Somewhere below are a line with "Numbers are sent" and a later line with "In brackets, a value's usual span". Output exactly those lines and all lines between them.

# DATA EXCERPT
'''

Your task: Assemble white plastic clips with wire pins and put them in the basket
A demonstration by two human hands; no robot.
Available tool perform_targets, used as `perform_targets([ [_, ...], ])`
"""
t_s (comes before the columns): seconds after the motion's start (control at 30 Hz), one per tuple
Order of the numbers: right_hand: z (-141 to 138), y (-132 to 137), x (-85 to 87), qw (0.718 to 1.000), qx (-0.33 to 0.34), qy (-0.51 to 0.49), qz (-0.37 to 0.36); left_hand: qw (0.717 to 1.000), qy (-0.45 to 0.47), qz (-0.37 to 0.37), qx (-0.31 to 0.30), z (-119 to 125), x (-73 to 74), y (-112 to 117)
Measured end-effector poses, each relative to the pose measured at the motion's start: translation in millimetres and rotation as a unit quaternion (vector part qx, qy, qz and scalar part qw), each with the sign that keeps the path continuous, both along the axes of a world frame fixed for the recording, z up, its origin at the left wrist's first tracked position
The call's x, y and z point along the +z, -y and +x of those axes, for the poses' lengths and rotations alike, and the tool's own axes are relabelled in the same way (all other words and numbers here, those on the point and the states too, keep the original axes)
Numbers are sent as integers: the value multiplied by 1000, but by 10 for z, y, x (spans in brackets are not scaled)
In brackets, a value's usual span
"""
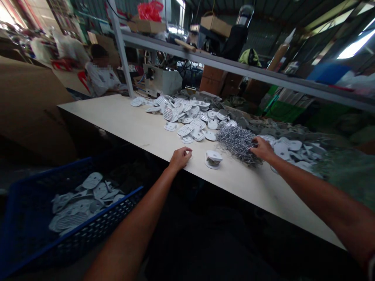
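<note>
- The right hand [263, 150] is at the right end of a heap of thin metal pieces [234, 141], its fingers touching the strands; whether they grip any cannot be told
- The heap is silvery grey, spiky and tangled, just beside a pile of pale discs [190, 111], some ridged
- The left hand [179, 159] is at the front edge of the worktop [115, 115], fingers loosely curled with a gap between the tips
- Between the hands, apart from both and nearer the left fingers, sits a white piece [214, 155]: two stacked plates with a darker middle
</note>
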State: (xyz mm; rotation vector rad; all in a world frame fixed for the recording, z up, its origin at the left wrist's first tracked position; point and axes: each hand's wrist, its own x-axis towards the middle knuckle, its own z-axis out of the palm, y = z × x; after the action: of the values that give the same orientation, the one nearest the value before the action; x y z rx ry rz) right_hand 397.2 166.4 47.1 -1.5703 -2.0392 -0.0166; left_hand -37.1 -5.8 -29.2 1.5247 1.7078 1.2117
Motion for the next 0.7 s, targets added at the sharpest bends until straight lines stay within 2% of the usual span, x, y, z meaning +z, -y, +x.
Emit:
perform_targets([
  [0.17,31,-162,23,995,-72,-68,33,1000,-9,-1,-11,-22,-19,-30],
  [0.37,-39,-130,-112,994,-56,-91,34,1000,-14,-7,-14,-48,-32,-61],
  [0.53,-33,-166,-161,993,-46,-99,32,999,-20,-34,-33,-75,-39,-89],
  [0.7,-148,-201,-329,988,-74,-124,61,995,-72,-33,-54,-40,53,-325],
])
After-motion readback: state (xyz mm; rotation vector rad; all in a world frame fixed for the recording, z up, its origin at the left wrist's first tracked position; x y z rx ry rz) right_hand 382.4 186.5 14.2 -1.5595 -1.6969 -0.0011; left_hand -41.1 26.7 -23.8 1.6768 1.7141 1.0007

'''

# RESPONSE BOX
Numbers are sent as integers: the value multiplied by 1000, but by 10 for z, y, x (spans in brackets are not scaled)
In brackets, a value's usual span

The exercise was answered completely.